Bisnis.com, JAKARTA — Pengusaha internet mengungkap menumpuknya pemain internet pada satu lokasi telah membuat perang harga antar pemain internet makin sengit. Mengancam keberlangsungan bisnis internet Indonesia.
Perusahaan internet saling banting harga demi merangkul pelanggan baru. Sementara itu penyeragaman harga juga dianggap bukan solusi, karena tidak menyelesaikan masalah.
Ketua Umum Asosiasi Penyelenggara Jasa Internet Indonesia (APJII) Muhammad Arif menjelaskan, saat ini terdapat sekitar 1.300 Internet Service Provider (ISP) atau penyedia layanan internet yang terdaftar, namun hanya sebagian kecil yang memiliki kapasitas nasional.
Sisanya, bergerak secara terbatas di wilayah tertentu dengan infrastruktur dan pasar yang sangat beragam
Perusahaan-perusahaan tersebut kemudian menumpuk pada satu titik, saling memasang harga murah untuk mendapat pelanggan.
“Bagaimana mau punya investasi, kalau harganya hancur-hancuran di bawah, kita tidak punya space, pertarungannya terlalu liar lah di bawah ya, sehingga margin dapat pasti akan tergerus,” kata Arif Focus Group Discussion (FGD) Penataan Kesehatan Industri dan Konektivitas Telekomunikasi yang digelar Kementerian Komunikasi dan Digital (Komdigi) secara daring pada Kamis (3/7/2025).
Dia menambahkan saat ini lebih dari 60% perusahaan internet eksisting bergerak di kota atau kabupatennya masing-masing.
Menurutnya, kondisi ini menciptakan ketimpangan, di mana investasi hanya menumpuk di wilayah perkotaan yang dianggap menguntungkan. Sementara di daerah, minimnya margin dan harga yang dipaksakan rendah membuat para pelaku usaha enggan mengembangkan jaringan.
“Walaupun ISP-nya banyak, tapi investasinya ini bukan merata nih, tapi investasinya menumpuk ya. Jadi terus menumpuk di kota-kota yang dianggap punya potensi market yang baik. Jarang dari kita mau menyebar sampai ke wilayah-wilayah yang lain,” paparnya.
Dengan menggunakan Indeks Herfindahl-Hirschman (HHI) atau indeks persaingan usaha, APJII mengungkap hanya 6 Kabupaten/Kota di Indonesia yang masuk dalam kategori kompetitif, di mana jumlah pasar dan pemain internet di wilayah tersebut terbilang seimbang.
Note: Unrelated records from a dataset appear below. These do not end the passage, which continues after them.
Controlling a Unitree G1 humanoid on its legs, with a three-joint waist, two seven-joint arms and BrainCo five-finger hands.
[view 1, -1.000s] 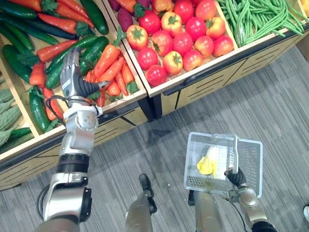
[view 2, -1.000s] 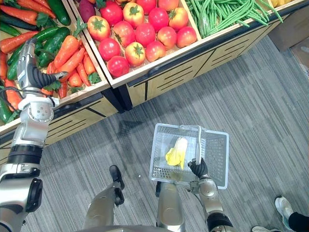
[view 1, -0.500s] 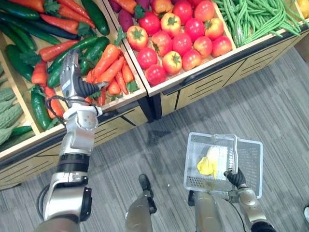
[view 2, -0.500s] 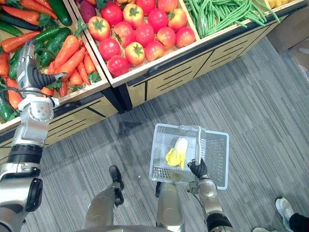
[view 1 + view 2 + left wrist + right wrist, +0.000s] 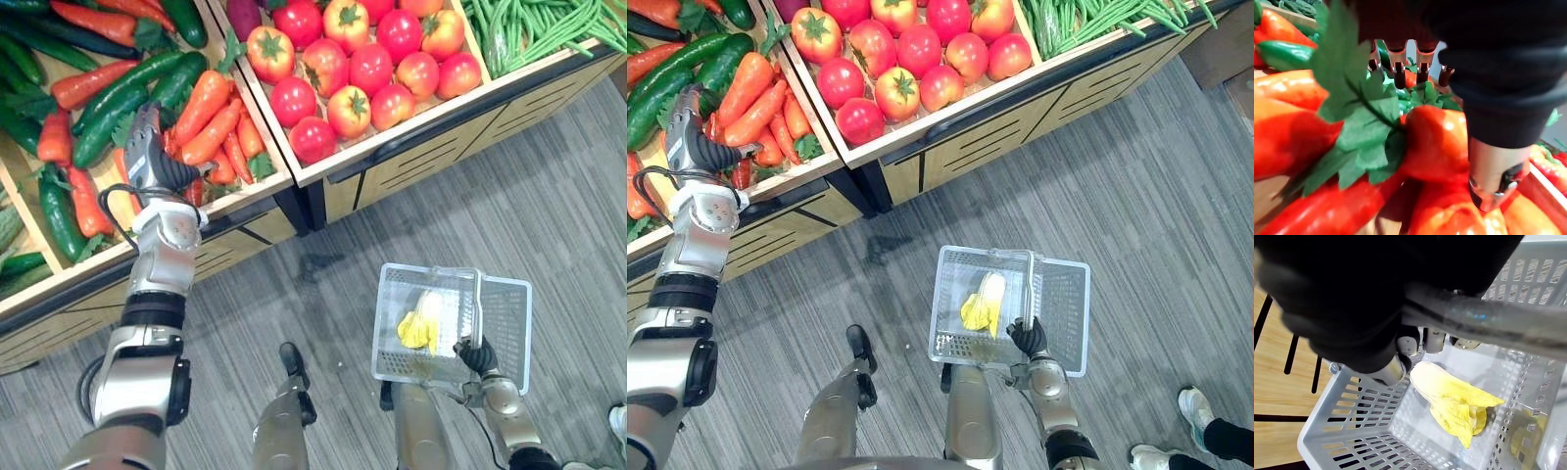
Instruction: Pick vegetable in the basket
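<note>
Two hands show: your left hand [image 5: 149, 160], upper left, reaches straight-fingered, thumb apart, over the carrots [image 5: 211, 132] in the wooden bin [image 5: 392, 162]. Your right hand [image 5: 475, 354], lower right, curls round the handle [image 5: 477, 304] of the basket [image 5: 509, 333] above grey floor [image 5: 549, 196]. The carrots run diagonally, lower left to upper right; a yellow vegetable [image 5: 419, 323] lies in the basket.

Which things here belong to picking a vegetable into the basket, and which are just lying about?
Part of the job:
left hand, open over the carrots
basket, its handle gripped by the right hand
yellow vegetable lying in the basket

Just lying about:
tomatoes
green beans
cucumbers
</note>
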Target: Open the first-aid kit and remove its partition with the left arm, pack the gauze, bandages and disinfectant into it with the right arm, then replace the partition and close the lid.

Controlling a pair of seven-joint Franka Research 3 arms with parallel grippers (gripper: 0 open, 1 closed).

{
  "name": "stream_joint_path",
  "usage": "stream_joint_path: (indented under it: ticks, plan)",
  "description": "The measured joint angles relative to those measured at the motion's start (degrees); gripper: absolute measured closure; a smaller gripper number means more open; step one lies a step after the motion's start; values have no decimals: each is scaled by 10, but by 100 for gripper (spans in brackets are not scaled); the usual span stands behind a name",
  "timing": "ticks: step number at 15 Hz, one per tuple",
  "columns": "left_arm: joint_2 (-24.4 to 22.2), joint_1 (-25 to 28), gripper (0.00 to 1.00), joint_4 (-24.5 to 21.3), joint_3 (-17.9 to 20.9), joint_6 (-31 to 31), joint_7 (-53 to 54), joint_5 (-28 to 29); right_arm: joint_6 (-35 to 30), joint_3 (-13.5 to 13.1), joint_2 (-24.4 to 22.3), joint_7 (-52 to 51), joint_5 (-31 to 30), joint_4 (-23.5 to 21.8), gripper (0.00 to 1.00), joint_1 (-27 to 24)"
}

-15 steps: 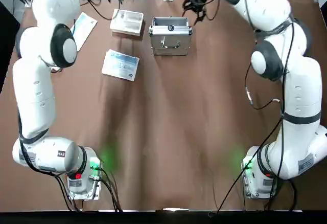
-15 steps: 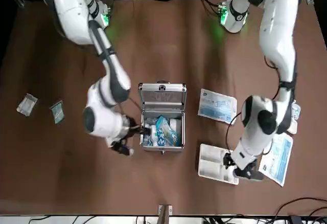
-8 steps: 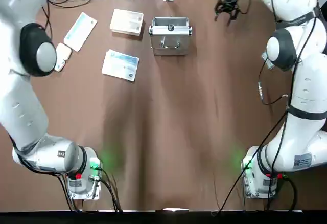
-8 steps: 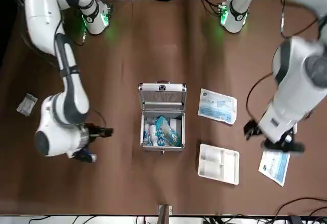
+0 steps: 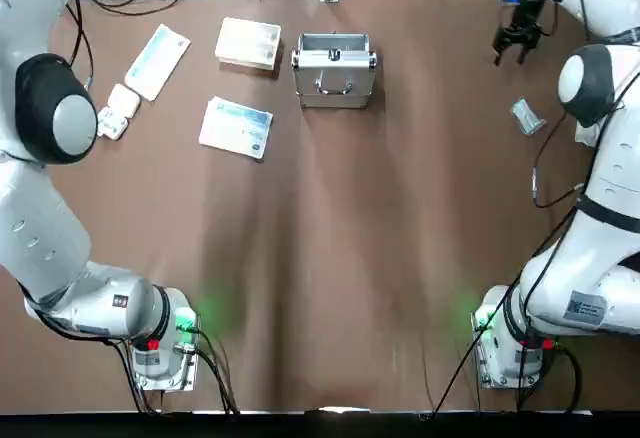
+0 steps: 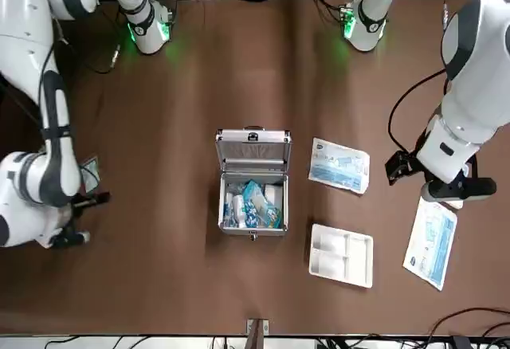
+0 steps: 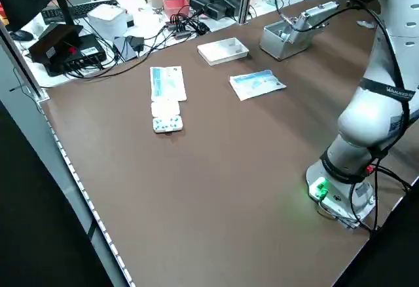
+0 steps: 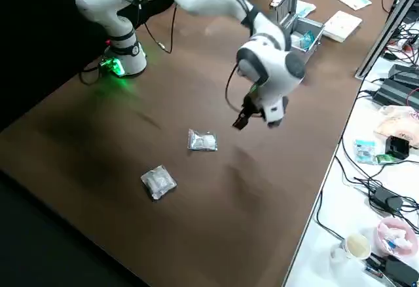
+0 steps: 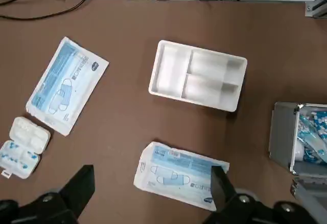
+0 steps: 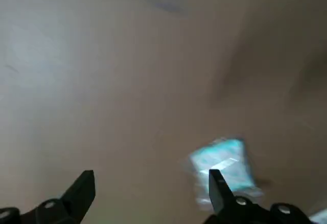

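The silver first-aid kit [image 5: 334, 68] stands open at the table's far middle, its lid [image 6: 253, 146] upright. Blue-and-white packs lie inside [image 6: 255, 204]; I cannot pick out the disinfectant. The pale partition [image 5: 249, 42] [image 9: 198, 74] rests on the table beside the case, on the robot's left. My right gripper [image 5: 517, 43] [image 8: 241, 122] hangs open and holds nothing, far out to the right, near a small wrapped packet [image 5: 527, 115] [image 10: 222, 165]. A second packet [image 8: 158, 182] lies farther off. My left gripper [image 9: 152, 172] is open, high above the left side.
Two flat blue-and-white printed packets [image 5: 237, 126] [image 5: 160, 53] and a white blister pack [image 5: 112, 115] lie left of the case. Cables, boxes and clutter [image 7: 163, 12] crowd the bench beyond the far edge. The arm bases [image 5: 160, 343] [image 5: 510, 343] stand at the near edge.
My right gripper has swung away from beside the case, out to the table's right side near the packets. The left arm has drawn back from the partition toward the left.
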Motion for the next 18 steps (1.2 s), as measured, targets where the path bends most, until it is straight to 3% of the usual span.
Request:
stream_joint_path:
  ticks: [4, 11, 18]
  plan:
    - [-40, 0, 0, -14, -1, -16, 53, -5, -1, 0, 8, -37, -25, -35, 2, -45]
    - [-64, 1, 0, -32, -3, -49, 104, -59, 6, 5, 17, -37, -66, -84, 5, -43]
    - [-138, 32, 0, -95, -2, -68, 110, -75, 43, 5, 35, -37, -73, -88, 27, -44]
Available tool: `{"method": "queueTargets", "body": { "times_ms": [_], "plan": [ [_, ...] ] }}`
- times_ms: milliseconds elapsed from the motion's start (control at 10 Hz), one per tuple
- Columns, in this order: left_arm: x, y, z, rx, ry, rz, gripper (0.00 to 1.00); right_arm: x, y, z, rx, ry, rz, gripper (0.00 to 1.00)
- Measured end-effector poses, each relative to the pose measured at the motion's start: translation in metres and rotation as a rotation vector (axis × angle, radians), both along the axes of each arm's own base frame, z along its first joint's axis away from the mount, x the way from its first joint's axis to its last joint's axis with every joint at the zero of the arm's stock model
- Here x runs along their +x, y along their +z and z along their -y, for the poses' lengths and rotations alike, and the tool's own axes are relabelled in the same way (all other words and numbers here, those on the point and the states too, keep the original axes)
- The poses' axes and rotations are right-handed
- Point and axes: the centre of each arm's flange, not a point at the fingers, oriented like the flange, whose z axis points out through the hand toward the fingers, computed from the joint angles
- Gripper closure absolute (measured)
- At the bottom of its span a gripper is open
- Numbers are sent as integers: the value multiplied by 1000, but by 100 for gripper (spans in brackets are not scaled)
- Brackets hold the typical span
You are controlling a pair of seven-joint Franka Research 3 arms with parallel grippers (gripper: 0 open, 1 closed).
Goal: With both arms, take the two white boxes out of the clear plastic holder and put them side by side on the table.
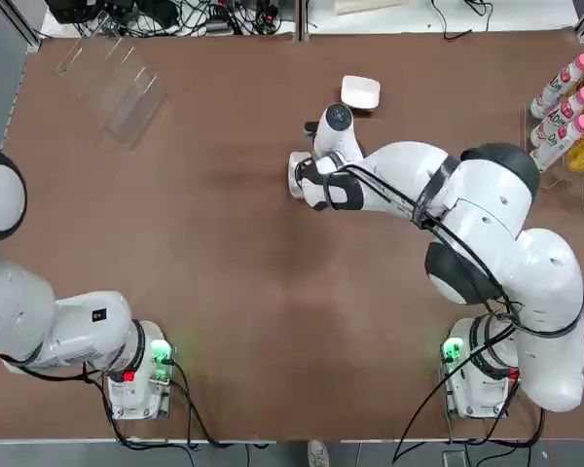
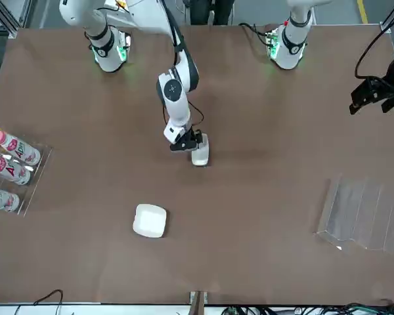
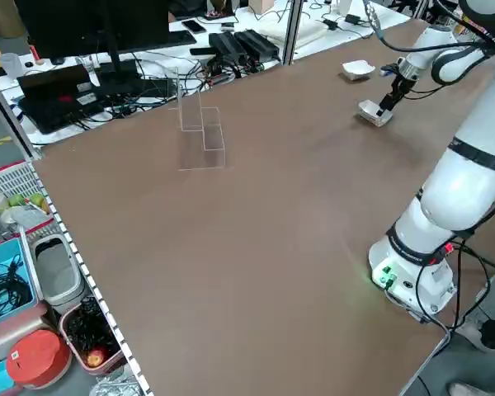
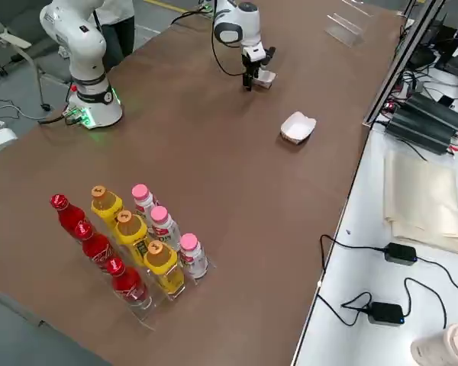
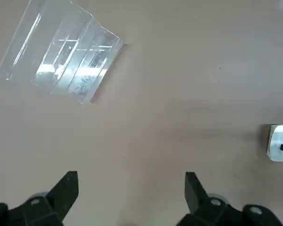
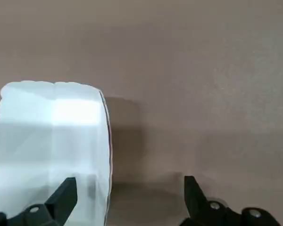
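The clear plastic holder (image 1: 112,83) lies at the far left of the table (image 1: 224,292) with nothing in its slots; the left wrist view also shows the holder (image 5: 61,56). One white box (image 1: 360,92) lies flat at the far middle. The other white box (image 1: 294,173) stands on edge near the table's centre. My right gripper (image 1: 307,185) is low beside it and open. In the right wrist view that box (image 6: 47,136) sits off to one side, with one finger (image 6: 61,197) in front of its lower edge. My left gripper (image 2: 371,95) hangs high at the left side, open and holding nothing.
A clear rack of pink-capped, yellow and red bottles (image 1: 565,107) stands at the table's right edge. Cables and equipment (image 1: 214,15) lie beyond the far edge. Both arm bases (image 1: 136,375) sit at the near edge.
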Motion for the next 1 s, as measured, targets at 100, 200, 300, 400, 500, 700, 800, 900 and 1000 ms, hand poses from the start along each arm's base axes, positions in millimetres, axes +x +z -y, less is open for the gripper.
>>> {"method": "queueTargets", "body": {
  "times_ms": [100, 200, 300, 400, 500, 700, 800, 900, 1000],
  "plan": [
    [0, 0, 0, 0, 0, 0, 0, 0, 0, 0, 2, -5, -1, 0],
    [0, 0, 0, 0, 0, 0, 0, 0, 0, 0, 7, -13, -5, 0],
    [0, 0, 0, 0, 0, 0, 0, 0, 0, 0, 12, -21, -7, 0],
    [0, 0, 0, 0, 0, 0, 0, 0, 1, 0, 15, -25, -8, 1],
    [0, 0, 0, 0, 0, 0, 0, 0, 1, -1, 17, -28, -7, 2],
    [0, 0, 0, 0, 0, 0, 0, 1, 2, -1, 20, -35, -6, 12],
    [0, 0, 0, 0, 0, 0, 0, 2, 3, -1, 23, -42, -5, 19],
    [0, 0, 0, 0, 0, 0, 0, 4, 5, -1, 29, -48, -4, 23],
    [0, 0, 0, 0, 0, 0, 0, 5, 6, -2, 39, -65, -5, 29]
  ]
}}
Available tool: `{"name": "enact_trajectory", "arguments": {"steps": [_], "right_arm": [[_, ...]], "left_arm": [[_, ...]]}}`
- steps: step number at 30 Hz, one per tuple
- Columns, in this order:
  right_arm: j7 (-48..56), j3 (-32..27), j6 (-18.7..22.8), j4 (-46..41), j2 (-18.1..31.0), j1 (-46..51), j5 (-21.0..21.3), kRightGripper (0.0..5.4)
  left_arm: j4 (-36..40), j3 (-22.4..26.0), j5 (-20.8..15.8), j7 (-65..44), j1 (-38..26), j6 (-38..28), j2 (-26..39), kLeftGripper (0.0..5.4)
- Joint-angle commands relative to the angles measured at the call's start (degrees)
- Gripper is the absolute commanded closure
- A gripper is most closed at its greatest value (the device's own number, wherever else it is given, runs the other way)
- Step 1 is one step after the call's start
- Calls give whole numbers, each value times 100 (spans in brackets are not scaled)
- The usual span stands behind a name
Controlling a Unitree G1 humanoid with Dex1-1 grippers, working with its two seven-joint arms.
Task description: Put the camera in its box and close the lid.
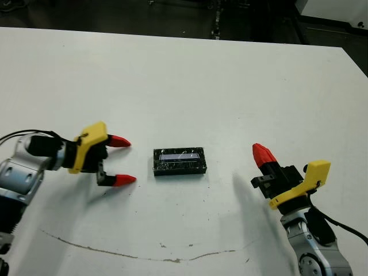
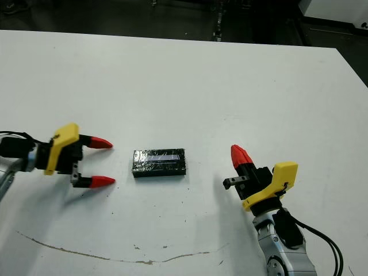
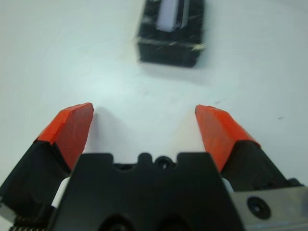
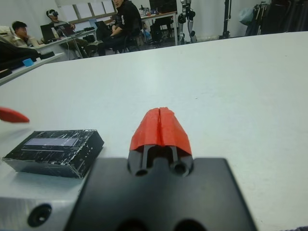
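Observation:
A small black block [image 1: 179, 161] lies in the middle of the white table. Its top is the lid [image 4: 55, 143], shiny and crinkly with a pale bluish streak, and it sits flat over the box's dark sides [image 3: 166, 49]. The camera is hidden. My left gripper [image 1: 126, 161] is open just left of the block, its red fingertips [image 3: 72, 127] pointing at it and a short gap away. My right gripper [image 1: 261, 154] is shut on nothing, a hand's width right of the block and off the table surface.
A thin grey scuff line [image 1: 138, 256] curves across the table near its front edge. Beyond the table's far edge [image 1: 172, 35] the floor is dark. In the right wrist view, people [image 4: 122, 21] sit at desks far behind the table.

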State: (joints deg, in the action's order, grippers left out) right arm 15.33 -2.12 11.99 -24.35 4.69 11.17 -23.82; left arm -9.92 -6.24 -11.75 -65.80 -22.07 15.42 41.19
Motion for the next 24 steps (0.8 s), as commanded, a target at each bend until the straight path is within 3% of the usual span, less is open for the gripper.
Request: {"name": "enact_trajectory", "arguments": {"steps": [1, 5, 8, 13, 18, 24], "right_arm": [[5, -12, 11, 7, 81, -4, 54, 540], [-2, 9, 3, 14, 61, -18, 67, 540], [-51, 2, 66, -7, 40, -25, 41, 540], [27, -18, -19, 60, 69, -41, 41, 540], [31, -24, -46, 91, 60, -33, 50, 540], [-21, -10, -12, 64, 52, -13, 94, 540]], "left_arm": [[406, 500, -169, 762, 265, 674, -104, 1], [1351, 1010, -465, 2095, 601, 1453, -802, 40], [1811, 1060, -631, 2568, 763, 1590, -1179, 90], [2358, 925, -843, 2800, 801, 1725, -1430, 164], [2746, 788, -1211, 2983, 642, 2383, -1582, 236], [2993, 407, -1401, 3282, 335, 3035, -1835, 323]]}}
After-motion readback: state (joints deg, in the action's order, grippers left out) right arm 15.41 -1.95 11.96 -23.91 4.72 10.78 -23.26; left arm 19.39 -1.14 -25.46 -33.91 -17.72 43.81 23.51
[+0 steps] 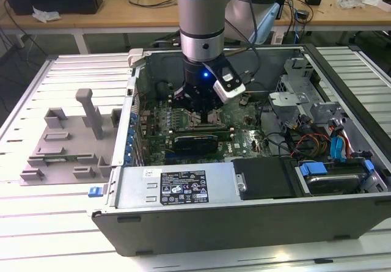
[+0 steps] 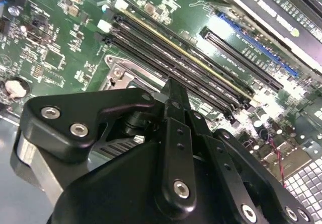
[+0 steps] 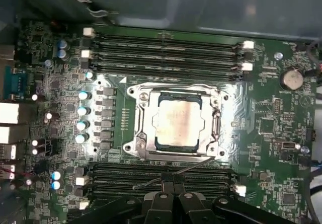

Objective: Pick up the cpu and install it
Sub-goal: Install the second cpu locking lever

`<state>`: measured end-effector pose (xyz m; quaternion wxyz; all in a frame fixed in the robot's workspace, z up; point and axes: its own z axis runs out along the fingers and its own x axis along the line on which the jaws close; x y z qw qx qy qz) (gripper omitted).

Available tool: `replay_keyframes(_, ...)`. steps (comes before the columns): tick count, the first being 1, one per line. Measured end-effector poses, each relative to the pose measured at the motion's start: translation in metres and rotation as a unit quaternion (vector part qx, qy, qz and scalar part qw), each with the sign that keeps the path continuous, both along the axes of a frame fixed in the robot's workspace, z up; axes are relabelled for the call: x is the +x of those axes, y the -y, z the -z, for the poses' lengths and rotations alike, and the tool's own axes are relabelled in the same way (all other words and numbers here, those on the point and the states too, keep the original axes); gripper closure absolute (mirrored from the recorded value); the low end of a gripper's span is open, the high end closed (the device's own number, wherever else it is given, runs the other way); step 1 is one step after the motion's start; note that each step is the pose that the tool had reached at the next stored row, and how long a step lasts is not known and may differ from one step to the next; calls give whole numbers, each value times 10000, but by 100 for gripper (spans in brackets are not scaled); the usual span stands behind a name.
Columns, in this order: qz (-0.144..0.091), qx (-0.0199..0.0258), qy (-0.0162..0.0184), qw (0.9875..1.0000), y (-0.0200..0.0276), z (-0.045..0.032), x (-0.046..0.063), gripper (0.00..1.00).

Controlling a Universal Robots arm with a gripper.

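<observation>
The cpu (image 3: pixel 177 122), a shiny silver-grey square, lies flat in the motherboard socket inside its metal frame (image 3: pixel 138 128) in the first wrist view. My gripper (image 3: pixel 173 186) hovers just off the socket over the memory slots, apart from the cpu. Its black fingers (image 2: pixel 173 100) are pressed together with nothing between them. In the exterior view my gripper (image 1: pixel 201 110) hangs low inside the open computer case (image 1: pixel 244 220), right above the socket area of the green motherboard (image 1: pixel 241 140).
Rows of memory slots (image 3: pixel 166 50) flank the socket on two sides. A power supply (image 1: pixel 177 186) lies at the case front, with a drive cage (image 1: pixel 299 95) and coloured cables (image 1: pixel 333 147) on the exterior view's right. A grey fixture (image 1: pixel 67 140) sits on the table at the left.
</observation>
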<state>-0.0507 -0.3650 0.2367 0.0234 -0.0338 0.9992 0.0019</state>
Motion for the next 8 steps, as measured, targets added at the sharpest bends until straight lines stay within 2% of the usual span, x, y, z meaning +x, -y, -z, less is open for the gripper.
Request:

Kemudian 18 kabupaten/kota masuk dalam kategori konsentrasi sedang, kemudian 57 masuk kategori terkonsetrasi sangat tinggi. Dan secara sekitar 60% dari seluruh kabupaten/kota masuk kategori konsentrasi tinggi.
Arif menambahkan, keberadaan kompetitor ilegal juga memperparah situasi. Dari sekitar 36.000 reseller yang terdaftar, diperkirakan jumlah yang tidak terdaftar jauh lebih besar.
Untuk itu, APJII mendorong agar pemerintah tidak terburu-buru menerapkan kebijakan penyeragaman harga. Arif juga menilai regulasi di sektor telekomunikasi saat ini sudah tertinggal dan perlu diperbarui.
Namun menurutnya, pembaruan aturan tersebut akan sulit dilakukan jika izin bagi penyelenggara baru tidak dihentikan sementara. Dia menekankan moratorium izin menjadi langkah penting agar proses pembenahan regulasi bisa berjalan lebih efektif.
Arif juga menyoroti perlunya pembaruan aturan terkait kebijakan open access agar penyelenggara jaringan tidak terpusat di satu wilayah saja. Arif menekankan, tanpa perbaikan regulasi, tujuan pemerataan akses digital sulit dicapai.
“Sudah pasti memang kebijakan open access ini perlu kita benerin regulasinya, sehingga benar-benar bisa diimplementasi juga oleh rekan-rekan ISP. Sehingga tadi, tidak semua ISP atau semua penyelenggara Jaktap [jaringan akses terpadu] ingin gelar di suatu tempat yang sama,” ujarnya.
Lebih lanjut, Arif juga menyinggung pentingnya koordinasi lintas kementerian dan pemerintah daerah dalam penataan infrastruktur, termasuk penggunaan tiang dan ducting bersama.
“Ini juga perlu disinkronisasi mungkin nanti dengan PEMDA dari Mendagri ya, untuk penyelenggaraan di lapangan. Karena kalau tidak tadi, semua orang mau gelar di tempat yang sama, ya pasti semua lebih senang seperti itu, dan pasti akhirnya menumpuk dan yang lain-lain,” katanya.